PROBLEM TO SOLVE – Set down word for word each line from the start of the listing through the line that contains "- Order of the", both included.

DATASET SECTION –
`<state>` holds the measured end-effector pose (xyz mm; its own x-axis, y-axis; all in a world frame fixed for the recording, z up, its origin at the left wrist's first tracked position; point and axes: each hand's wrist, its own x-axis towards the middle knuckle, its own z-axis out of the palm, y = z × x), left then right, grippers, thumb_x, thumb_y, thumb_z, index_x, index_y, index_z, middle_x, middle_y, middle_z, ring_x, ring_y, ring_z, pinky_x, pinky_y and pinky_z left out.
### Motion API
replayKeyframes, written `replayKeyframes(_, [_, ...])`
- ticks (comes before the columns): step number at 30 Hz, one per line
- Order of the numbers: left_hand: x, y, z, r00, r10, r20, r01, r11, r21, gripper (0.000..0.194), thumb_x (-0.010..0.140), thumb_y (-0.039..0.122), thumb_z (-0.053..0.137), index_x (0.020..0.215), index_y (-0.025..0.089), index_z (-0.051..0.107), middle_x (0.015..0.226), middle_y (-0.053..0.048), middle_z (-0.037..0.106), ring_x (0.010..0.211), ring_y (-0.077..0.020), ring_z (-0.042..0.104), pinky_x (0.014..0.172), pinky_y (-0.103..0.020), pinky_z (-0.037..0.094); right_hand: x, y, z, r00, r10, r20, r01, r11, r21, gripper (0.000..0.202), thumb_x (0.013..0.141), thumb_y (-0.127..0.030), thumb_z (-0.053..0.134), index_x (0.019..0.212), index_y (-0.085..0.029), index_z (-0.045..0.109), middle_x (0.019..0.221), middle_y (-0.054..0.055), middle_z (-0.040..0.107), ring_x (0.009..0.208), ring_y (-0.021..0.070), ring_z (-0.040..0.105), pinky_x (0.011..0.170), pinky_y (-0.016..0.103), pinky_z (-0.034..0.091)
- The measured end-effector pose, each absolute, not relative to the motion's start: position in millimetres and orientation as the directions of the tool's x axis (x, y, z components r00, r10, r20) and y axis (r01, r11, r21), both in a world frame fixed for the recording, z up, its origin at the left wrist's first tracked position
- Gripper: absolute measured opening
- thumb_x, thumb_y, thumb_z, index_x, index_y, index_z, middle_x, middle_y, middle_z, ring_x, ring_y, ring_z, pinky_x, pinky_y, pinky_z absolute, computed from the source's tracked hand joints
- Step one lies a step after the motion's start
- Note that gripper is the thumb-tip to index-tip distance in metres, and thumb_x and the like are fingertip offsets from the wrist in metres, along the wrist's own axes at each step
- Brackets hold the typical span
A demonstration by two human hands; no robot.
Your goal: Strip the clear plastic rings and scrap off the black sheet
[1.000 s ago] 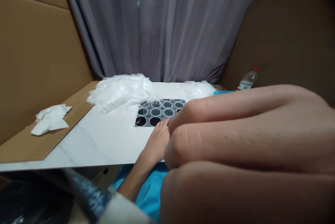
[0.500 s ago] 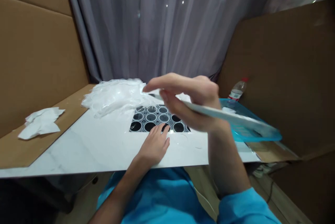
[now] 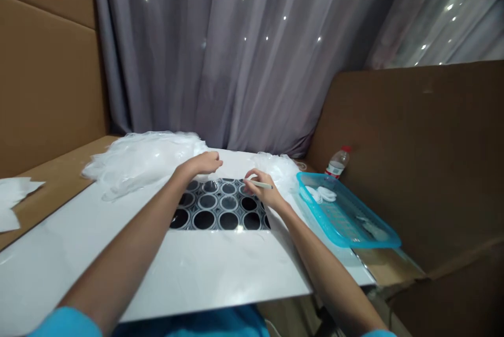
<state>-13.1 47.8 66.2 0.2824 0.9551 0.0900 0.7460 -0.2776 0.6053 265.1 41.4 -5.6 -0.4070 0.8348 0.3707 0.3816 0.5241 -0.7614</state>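
My right hand (image 3: 264, 188) holds a slim white pen-like tool (image 3: 260, 184) between its fingers, over the far right part of a dark patterned sheet (image 3: 216, 216). The sheet lies flat on the white table and bears rows of black circles with pale rims. My left hand (image 3: 208, 162) is above the sheet's far left edge, beside a heap of clear plastic film (image 3: 142, 156). Its fingers are curled together; whatever may be in them is hidden. A smaller heap of film (image 3: 279, 169) lies just behind my right hand.
To the right stands a blue plastic tray (image 3: 334, 224) with white bundles in it. A red-capped bottle (image 3: 337, 162) is behind it. White tissue (image 3: 16, 195) lies at the left. Cardboard walls (image 3: 425, 158) flank the table (image 3: 205, 274), with a grey curtain (image 3: 220, 64) at the back.
My right hand has gone from close to the camera down to the sheet with the pen-like tool. My left hand has moved from the sheet's near edge to its far left edge. The view has shifted.
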Motion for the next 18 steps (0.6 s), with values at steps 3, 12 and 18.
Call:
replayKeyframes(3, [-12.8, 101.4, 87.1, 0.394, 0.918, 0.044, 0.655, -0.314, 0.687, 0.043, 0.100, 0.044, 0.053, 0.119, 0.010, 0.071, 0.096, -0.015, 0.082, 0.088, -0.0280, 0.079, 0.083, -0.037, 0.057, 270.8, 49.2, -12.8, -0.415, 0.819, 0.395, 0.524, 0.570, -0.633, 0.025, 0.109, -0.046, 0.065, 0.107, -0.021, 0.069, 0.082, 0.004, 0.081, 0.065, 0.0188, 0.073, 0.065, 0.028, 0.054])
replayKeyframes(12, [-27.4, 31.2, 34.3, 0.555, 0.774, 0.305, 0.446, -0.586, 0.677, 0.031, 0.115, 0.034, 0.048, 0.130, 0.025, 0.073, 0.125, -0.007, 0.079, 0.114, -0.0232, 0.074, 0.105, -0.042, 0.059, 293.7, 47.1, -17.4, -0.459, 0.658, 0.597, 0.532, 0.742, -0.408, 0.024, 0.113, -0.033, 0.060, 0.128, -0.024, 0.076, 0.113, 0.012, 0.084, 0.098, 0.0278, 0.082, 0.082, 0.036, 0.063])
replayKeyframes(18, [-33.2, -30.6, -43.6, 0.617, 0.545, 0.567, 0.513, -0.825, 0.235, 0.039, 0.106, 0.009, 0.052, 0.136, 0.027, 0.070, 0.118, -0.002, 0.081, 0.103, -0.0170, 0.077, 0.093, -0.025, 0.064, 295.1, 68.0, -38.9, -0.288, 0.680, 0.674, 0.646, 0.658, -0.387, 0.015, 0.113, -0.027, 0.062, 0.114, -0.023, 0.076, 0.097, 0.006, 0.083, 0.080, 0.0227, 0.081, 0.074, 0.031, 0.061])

SOLUTION TO THIS PROBLEM –
`<state>` holds the measured end-effector pose (xyz mm; its own x-axis, y-axis; all in a world frame fixed for the recording, z up, its origin at the left wrist's first tracked position; point and axes: each hand's wrist, its own x-axis towards the middle knuckle, its own z-axis out of the palm, y = z × x), left then right, grippers, thumb_x, thumb_y, thumb_z, index_x, index_y, index_z, middle_x, middle_y, middle_z, ring_x, ring_y, ring_z, pinky_x, pinky_y and pinky_z left out.
### Motion API
replayKeyframes, written `replayKeyframes(_, [_, ...])`
- ticks (comes before the columns): step number at 30 Hz, one per line
- Order of the numbers: left_hand: x, y, z, r00, r10, r20, r01, r11, r21, gripper (0.000..0.194), thumb_x (-0.010..0.140), thumb_y (-0.039..0.122), thumb_z (-0.053..0.137), index_x (0.020..0.215), index_y (-0.025..0.089), index_z (-0.051..0.107), middle_x (0.015..0.226), middle_y (-0.053..0.048), middle_z (-0.037..0.106), ring_x (0.010..0.211), ring_y (-0.077..0.020), ring_z (-0.042..0.104), pinky_x (0.014..0.172), pinky_y (-0.103..0.020), pinky_z (-0.037..0.094); right_hand: x, y, z, r00, r10, r20, r01, r11, r21, gripper (0.000..0.202), thumb_x (0.013..0.141), thumb_y (-0.127..0.030), thumb_z (-0.053..0.134), index_x (0.019..0.212), index_y (-0.085..0.029), index_z (-0.045..0.109), middle_x (0.019..0.221), middle_y (-0.054..0.055), middle_z (-0.040..0.107), ring_x (0.009..0.208), ring_y (-0.021..0.070), ring_z (-0.040..0.105), pinky_x (0.011..0.170), pinky_y (-0.016..0.103), pinky_z (-0.034..0.091)

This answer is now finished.